It’s time for some soul-searching in the financial services industry. Over the past five years, dozens of firms have collectively launched hundreds of alternative investment funds, known as “liquid alts,” yet many potential clients continue to steer clear of this emerging asset class. Blame for the disconnect goes to a case of lousy timing and a key misconception. Yet the year ahead promises a brighter outlook for liquid alts, and fund marketers are redoubling their efforts to highlight the asset’s appeal.
Make no mistake, the torrid post-recession rally in stocks and bonds created a lousy backdrop for liquid alts. They are built for hedge fund-style strategies, emphasizing capital preservation as much as capital gains. While investors reaped an impressive 14% annualized gain with stocks in the five years ended 2014 (and garnered solid gains in bond funds as well), most alternative funds have delivered modest gains, and some have delivered outright losses.
Yet as investors again learned in 2015, stock and bond prices don’t always head north. And when bull markets come to an end, alternative investments can really shine. Indeed, such assets provided important stability to portfolios in periods of turmoil, like we saw in 1998 and 2000 and again in 2008.
Outsized gains in those years have enabled alternative investments to largely keep pace with stocks. According to Hedge Fund Research Inc. (HFRI), stocks have risen an average 0.79% per month in the 20 years ended 2014. Alternative investments have posted a 0.70% monthly gain in that time. Considering how massively stocks outperformed alts in the final five years of that analysis, it becomes apparent that alternative investments fared quite well in the prior 15 years.
More to the point, alternatives have delivered respectable long-term gains with much lower volatility. Over the 83 down months in the 20-year period, stocks fell an average of 3.87%. Alts fell by just 1.07%, according to HFRI. Said another way, the stock market’s wild swings over the past 20 years have produced a standard deviation of 15.5% according to Invesco, while alternatives have had a standard deviation of 5.7%.
In the past, bond funds typically provided a source of lower volatility for portfolios. But after a remarkable rally that dates back to 1982, bond yields may be headed up and bond prices may be headed down in coming years. “Bonds may not act as the ballast they historically have,” predicts Jeff Sarti, co-president of Morton Capital Management.
A Looming Shakeout?
To be sure, the liquid alternatives segment is ripe for an overhaul. Thanks to an aggressive slate of new product offerings over the past few years, there are now 642 liquid alt funds, according to Goldman Sachs Asset Management. Many of those funds lack enough assets under management to remain viable for their fund sponsors, and the coming year may represent a tidal shift in terms of fund closures. “There’s no way to sustain the number of funds that are out there. Many of them won’t survive,” says Jeff Davis, chief investment officer at Boston-based LMCG Investments and manager of the LMCG Global MultiCap Investor fund (GMCRX).

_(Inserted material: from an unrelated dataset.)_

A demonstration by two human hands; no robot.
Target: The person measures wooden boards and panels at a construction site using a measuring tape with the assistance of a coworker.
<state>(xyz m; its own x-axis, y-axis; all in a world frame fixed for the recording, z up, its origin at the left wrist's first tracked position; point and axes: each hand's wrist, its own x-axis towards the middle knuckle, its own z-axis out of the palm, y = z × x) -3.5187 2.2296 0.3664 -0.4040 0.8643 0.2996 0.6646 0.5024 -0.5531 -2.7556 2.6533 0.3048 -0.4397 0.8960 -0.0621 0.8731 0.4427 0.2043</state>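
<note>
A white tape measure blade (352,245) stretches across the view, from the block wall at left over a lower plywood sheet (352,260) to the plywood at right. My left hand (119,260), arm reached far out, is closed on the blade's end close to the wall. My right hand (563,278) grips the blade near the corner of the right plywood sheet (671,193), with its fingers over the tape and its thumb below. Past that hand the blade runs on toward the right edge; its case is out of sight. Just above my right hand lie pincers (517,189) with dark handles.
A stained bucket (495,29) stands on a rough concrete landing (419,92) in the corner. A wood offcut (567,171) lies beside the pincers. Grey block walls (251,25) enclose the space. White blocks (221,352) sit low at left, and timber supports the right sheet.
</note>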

Ahead of any sort of potential industry shakeout, investors should focus on the strongest offerings in the various liquid alt categories. “This is a really good time to start comparing alt funds, as many of them have now produced three-year returns,” says LMCG’s Davis.
Still, many investors aren’t equipped to make a thorough assessment and are still moving up the learning curve with these assets. “People are struggling to grasp the key issues such as correlation (with stocks and bonds), performance in various markets and the role of alts,” Davis adds.
Helping investors to understand the merits of liquid alts remains an unmet challenge for many fund sponsors. Some fund firms, such as AQR, Invesco and American Century Investments, are building out more product research on their websites, though more work needs to be done. “The real innovation needs to come from the academic side, which would be helpful for people to better understand these funds,” says Davis.